A Temporal-Spectral Fusion Transformer with Subject-specific Adapter for Enhancing RSVP-BCI Decoding

The Rapid Serial Visual Presentation (RSVP)-based Brain-Computer Interface (BCI) is an efficient technology for target retrieval using electroencephalography (EEG) signals. The performance improvement of traditional decoding methods relies on a substantial amount of training data from new test subjects, which increases preparation time for BCI systems. Several studies introduce data from existing subjects to reduce the dependence of performance improvement on data from new subjects, but their optimization strategy based on adversarial learning with extensive data increases training time during the preparation procedure. Moreover, most previous methods only focus on the single-view information of EEG signals, but ignore the information from other views which may further improve performance. To enhance decoding performance while reducing preparation time, we propose a Temporal-Spectral fusion transformer with Subject-specific Adapter (TSformer-SA). Specifically, a cross-view interaction module is proposed to facilitate information transfer and extract common representations across two-view features extracted from EEG temporal signals and spectrogram images. Then, an attention-based fusion module fuses the features of two views to obtain comprehensive discriminative features for classification. Furthermore, a multi-view consistency loss is proposed to maximize the feature similarity between two views of the same EEG signal. Finally, we propose a subject-specific adapter to rapidly transfer the knowledge of the model trained on data from existing subjects to decode data from new subjects. Experimental results show that TSformer-SA significantly outperforms comparison methods and achieves outstanding performance with limited training data from new subjects. This facilitates efficient decoding and rapid deployment of BCI systems in practical use.

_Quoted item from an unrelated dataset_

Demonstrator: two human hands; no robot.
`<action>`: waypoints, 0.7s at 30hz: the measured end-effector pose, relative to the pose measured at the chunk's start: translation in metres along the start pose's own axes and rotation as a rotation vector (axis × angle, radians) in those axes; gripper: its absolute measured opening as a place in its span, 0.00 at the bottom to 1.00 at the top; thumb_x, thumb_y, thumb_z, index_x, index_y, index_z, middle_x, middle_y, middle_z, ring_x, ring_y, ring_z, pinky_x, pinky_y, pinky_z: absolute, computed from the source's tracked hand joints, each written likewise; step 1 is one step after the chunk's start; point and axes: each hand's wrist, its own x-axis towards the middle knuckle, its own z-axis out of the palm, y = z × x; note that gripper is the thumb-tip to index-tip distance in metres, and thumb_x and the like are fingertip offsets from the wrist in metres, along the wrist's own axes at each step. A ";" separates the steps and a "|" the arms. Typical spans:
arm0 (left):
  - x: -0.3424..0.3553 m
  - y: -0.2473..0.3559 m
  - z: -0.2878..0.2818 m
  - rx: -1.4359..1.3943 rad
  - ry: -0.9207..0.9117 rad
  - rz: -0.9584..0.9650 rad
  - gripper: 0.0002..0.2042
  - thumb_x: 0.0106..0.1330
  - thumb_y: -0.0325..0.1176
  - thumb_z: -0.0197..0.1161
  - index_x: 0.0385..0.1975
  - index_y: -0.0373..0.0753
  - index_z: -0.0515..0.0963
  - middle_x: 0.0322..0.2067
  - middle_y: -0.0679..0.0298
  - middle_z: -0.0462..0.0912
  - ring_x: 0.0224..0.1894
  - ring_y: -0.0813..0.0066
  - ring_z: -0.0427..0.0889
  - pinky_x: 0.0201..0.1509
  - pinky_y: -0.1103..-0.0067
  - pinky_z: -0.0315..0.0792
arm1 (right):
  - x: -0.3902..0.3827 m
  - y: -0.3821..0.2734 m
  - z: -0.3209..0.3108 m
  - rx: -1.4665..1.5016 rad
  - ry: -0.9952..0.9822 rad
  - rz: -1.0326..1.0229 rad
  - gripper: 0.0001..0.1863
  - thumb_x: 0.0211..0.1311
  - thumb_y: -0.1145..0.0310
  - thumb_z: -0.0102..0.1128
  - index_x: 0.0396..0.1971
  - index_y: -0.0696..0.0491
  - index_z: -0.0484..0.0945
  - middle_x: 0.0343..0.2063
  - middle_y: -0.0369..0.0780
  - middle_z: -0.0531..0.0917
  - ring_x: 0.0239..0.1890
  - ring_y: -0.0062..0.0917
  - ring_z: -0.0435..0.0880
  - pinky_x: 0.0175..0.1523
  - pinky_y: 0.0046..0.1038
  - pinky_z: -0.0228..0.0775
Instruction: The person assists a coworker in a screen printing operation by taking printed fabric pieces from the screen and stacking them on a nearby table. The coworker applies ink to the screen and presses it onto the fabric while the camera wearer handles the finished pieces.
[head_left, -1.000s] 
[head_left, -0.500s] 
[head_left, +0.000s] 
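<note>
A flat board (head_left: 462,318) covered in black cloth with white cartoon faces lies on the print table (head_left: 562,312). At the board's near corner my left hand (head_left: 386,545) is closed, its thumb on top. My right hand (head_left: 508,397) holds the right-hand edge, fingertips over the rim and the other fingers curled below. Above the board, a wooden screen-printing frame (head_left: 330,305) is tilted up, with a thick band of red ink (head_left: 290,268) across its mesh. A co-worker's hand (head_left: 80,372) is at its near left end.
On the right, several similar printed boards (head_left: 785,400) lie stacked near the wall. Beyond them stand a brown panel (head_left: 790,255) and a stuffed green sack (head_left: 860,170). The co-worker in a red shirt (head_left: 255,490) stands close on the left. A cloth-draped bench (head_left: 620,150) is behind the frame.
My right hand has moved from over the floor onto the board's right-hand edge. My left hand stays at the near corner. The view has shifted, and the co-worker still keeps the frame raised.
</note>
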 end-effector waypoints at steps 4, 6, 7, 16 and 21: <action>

翻译：基于快速序列视觉呈现（RSVP）的脑机接口（BCI）是一种利用脑电图（EEG）信号进行目标检索的高效技术。传统解码方法的性能提升依赖于大量来自新受试者的训练数据，这增加了BCI系统的准备时间。部分研究引入现有受试者的数据以减少对新受试者数据的依赖，但其基于对抗学习的优化策略因需大量数据而延长了准备过程中的训练时间。此外，以往方法多聚焦于EEG信号的单一视图信息，忽略了可能进一步改善性能的其他视角信息。为提升解码性能并缩短准备时间，我们提出了一种带有主题自适应适配器的时间-频谱融合Transformer（TSformer-SA）。具体而言，我们设计了一个跨视图交互模块，以促进从EEG时间信号和频谱图像中提取的双视图特征间的信息传递与共性表征学习。随后，基于注意力机制的融合模块整合双视图特征，获得用于分类的综合判别特征。同时，提出多视图一致性损失函数以最大化同一EEG信号双视图特征间的相似性。最后，我们开发了一种主题自适应适配器，可快速将基于现有受试者数据训练的模型知识迁移至新受试者的解码任务。实验结果表明，TSformer-SA显著优于对比方法，且仅需少量新受试者训练数据即可实现卓越性能，这为BCI系统的高效解码与快速实际部署提供了支持。